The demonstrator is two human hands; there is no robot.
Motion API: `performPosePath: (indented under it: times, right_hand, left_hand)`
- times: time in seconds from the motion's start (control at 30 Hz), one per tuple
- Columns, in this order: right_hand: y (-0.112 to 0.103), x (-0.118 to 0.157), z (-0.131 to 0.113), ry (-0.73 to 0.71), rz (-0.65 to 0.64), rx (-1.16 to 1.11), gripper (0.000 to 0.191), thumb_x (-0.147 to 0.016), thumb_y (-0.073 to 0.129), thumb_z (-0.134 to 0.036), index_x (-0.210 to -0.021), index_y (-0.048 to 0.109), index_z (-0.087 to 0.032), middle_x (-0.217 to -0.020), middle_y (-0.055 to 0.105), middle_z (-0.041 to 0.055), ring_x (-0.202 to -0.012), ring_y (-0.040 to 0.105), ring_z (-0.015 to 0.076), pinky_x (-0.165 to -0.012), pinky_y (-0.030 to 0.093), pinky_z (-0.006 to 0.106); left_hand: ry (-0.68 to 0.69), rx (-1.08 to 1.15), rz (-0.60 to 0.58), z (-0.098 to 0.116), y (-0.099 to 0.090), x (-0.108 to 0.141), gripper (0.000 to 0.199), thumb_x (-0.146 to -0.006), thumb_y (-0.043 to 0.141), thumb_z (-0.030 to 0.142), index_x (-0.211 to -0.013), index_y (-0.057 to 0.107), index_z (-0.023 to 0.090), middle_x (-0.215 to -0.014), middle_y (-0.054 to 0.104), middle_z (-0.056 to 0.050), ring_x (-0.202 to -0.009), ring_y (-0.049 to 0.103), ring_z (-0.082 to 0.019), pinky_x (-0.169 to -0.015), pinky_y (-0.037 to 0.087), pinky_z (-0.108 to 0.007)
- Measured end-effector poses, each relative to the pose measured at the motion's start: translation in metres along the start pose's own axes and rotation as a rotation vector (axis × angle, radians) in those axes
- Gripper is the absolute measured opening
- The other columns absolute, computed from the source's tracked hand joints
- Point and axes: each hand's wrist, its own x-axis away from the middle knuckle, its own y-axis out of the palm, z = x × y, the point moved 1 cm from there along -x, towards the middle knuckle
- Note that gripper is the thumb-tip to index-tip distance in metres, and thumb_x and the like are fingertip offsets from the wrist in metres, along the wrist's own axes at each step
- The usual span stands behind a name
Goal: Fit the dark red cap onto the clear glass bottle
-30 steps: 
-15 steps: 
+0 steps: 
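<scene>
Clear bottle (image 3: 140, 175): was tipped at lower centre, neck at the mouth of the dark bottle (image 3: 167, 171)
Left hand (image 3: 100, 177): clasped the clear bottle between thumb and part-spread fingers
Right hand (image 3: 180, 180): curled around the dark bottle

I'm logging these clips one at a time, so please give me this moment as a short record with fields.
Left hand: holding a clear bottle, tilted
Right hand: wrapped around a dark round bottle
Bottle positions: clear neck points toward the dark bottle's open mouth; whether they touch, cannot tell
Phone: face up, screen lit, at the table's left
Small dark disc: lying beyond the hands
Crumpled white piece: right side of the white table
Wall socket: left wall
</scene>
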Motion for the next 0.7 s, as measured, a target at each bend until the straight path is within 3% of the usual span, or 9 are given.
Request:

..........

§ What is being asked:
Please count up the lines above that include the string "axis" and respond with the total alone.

§ Written solution:
2